→ Task objective
Give the number of lines that contain "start" in the listing, and write nothing else.

→ Available data
>>

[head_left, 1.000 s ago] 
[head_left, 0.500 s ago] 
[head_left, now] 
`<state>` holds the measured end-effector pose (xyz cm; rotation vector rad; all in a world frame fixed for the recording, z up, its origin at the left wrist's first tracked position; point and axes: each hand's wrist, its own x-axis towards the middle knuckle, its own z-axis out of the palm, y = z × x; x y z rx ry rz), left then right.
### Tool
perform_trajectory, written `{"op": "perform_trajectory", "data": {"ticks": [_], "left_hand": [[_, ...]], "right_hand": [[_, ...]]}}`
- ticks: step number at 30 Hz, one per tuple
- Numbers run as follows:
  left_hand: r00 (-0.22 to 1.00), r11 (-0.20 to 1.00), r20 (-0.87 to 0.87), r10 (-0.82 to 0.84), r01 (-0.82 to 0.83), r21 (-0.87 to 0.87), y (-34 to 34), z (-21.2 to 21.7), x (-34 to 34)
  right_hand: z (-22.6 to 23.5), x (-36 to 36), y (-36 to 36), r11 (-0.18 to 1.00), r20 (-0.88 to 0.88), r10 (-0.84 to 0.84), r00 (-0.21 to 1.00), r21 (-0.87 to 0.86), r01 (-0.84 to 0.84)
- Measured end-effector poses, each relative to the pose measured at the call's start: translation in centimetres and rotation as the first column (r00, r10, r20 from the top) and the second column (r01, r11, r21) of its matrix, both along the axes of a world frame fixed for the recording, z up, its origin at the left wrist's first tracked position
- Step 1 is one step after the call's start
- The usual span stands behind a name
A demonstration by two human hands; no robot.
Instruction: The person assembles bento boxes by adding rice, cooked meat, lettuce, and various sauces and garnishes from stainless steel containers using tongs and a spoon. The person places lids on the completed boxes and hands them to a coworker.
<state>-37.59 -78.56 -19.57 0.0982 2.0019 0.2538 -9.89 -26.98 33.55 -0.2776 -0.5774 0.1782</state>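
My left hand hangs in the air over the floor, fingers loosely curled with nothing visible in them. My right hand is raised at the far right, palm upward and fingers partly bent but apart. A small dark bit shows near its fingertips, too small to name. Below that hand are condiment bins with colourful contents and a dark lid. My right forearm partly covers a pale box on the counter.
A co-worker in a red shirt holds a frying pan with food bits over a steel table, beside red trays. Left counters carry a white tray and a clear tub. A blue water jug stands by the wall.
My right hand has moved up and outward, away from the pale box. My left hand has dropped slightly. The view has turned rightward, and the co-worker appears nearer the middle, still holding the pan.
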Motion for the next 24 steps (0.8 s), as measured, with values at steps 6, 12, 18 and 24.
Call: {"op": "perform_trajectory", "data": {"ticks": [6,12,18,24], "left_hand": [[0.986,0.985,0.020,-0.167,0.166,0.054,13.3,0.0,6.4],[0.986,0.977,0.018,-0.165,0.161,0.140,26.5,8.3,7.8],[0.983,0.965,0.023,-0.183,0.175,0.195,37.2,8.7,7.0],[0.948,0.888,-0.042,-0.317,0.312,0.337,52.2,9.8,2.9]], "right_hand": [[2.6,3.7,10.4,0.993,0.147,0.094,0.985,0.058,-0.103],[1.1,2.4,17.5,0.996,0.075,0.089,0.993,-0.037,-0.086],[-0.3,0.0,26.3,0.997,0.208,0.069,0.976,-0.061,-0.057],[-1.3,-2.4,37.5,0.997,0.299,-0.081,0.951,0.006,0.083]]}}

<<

→ Written answer
2